Assignment: Write out, word for word, the line that contains "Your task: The" and each line after it down to the last line of the data below. Include nothing more.

↓↓↓

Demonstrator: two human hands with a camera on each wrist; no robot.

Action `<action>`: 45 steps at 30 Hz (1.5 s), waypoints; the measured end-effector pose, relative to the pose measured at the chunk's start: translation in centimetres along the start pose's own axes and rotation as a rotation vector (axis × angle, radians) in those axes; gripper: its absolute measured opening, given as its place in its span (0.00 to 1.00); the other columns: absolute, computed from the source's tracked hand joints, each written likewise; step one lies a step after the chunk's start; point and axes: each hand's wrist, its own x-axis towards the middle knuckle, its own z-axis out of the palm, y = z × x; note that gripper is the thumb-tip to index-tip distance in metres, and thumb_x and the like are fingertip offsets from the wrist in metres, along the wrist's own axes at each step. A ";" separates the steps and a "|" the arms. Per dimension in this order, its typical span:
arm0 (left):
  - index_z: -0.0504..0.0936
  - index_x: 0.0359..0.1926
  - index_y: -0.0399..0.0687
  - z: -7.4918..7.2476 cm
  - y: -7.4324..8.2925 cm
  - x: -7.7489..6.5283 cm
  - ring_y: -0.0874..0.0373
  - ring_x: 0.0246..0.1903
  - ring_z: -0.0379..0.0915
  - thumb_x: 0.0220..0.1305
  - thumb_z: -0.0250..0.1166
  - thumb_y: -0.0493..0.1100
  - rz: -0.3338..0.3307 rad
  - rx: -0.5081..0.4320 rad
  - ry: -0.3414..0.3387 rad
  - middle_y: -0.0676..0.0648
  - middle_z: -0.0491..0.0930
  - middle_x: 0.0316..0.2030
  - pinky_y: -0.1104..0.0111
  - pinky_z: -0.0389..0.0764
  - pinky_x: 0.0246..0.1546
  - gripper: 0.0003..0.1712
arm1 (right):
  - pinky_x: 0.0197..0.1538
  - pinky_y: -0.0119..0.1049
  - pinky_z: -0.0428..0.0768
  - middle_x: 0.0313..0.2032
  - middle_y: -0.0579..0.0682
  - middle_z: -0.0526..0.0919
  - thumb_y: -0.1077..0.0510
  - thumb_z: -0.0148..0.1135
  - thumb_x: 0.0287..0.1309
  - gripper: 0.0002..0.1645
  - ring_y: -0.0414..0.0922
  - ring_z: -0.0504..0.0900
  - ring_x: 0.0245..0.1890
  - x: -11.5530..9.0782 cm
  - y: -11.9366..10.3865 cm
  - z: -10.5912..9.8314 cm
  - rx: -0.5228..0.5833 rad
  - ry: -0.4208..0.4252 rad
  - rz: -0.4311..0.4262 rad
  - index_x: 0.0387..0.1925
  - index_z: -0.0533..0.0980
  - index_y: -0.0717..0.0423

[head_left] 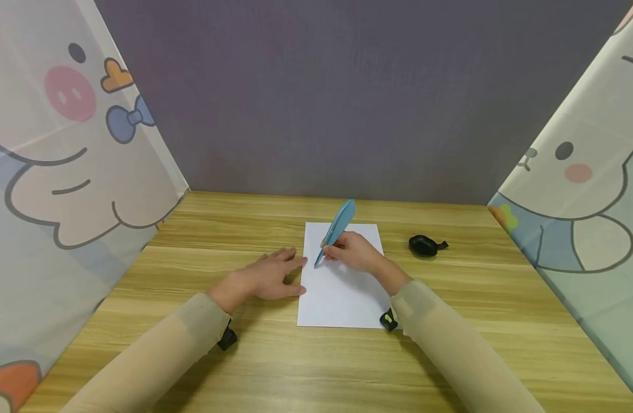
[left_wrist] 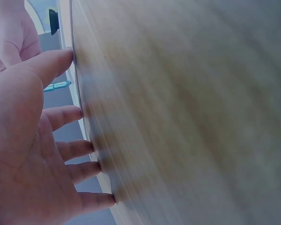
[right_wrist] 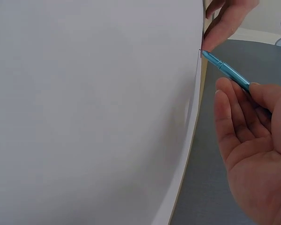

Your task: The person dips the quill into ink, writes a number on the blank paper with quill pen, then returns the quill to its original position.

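Pen (head_left: 338, 225): slender and blue with a feather-shaped top, it is slanting over the upper left part of the paper (head_left: 337, 304), its tip pointing down near the left edge; in the right wrist view a tiny dark mark is showing at the tip.
Right hand (head_left: 355, 252): its thumb and fingers are pinching the pen low on the barrel, and the hand is hovering or resting over the paper, which of the two cannot be told.
Left hand (head_left: 272, 275): its fingers are spreading wide, palm facing down; the thumb and index finger are reaching the paper's left edge, while the others are lying farther back.
Paper: white, it is lying flat on the wood-grained bench (head_left: 275, 367), between the two hands' sides.
Black object (head_left: 424, 246): small and rounded with a short tail, it is sitting right of the paper, well apart from both hands.
Sleeves (head_left: 161, 350): pale, they are covering both forearms.
Backdrop (head_left: 316, 103): dark grey, it is standing behind the bench, with cartoon-printed cloth (head_left: 63, 143) hanging at both sides.
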 end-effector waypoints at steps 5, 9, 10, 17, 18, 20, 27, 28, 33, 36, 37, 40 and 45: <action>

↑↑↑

Response:
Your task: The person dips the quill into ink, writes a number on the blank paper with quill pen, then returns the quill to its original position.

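Pen (head_left: 338, 225): slender and blue with a feather-shaped top, it is slanting over the upper left part of the paper (head_left: 337, 304), its tip pointing down near the left edge; in the right wrist view a tiny dark mark is showing at the tip.
Right hand (head_left: 355, 252): its thumb and fingers are pinching the pen low on the barrel, and the hand is hovering or resting over the paper, which of the two cannot be told.
Left hand (head_left: 272, 275): its fingers are spreading wide, palm facing down; the thumb and index finger are reaching the paper's left edge, while the others are lying farther back.
Paper: white, it is lying flat on the wood-grained bench (head_left: 275, 367), between the two hands' sides.
Black object (head_left: 424, 246): small and rounded with a short tail, it is sitting right of the paper, well apart from both hands.
Sleeves (head_left: 161, 350): pale, they are covering both forearms.
Backdrop (head_left: 316, 103): dark grey, it is standing behind the bench, with cartoon-printed cloth (head_left: 63, 143) hanging at both sides.
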 end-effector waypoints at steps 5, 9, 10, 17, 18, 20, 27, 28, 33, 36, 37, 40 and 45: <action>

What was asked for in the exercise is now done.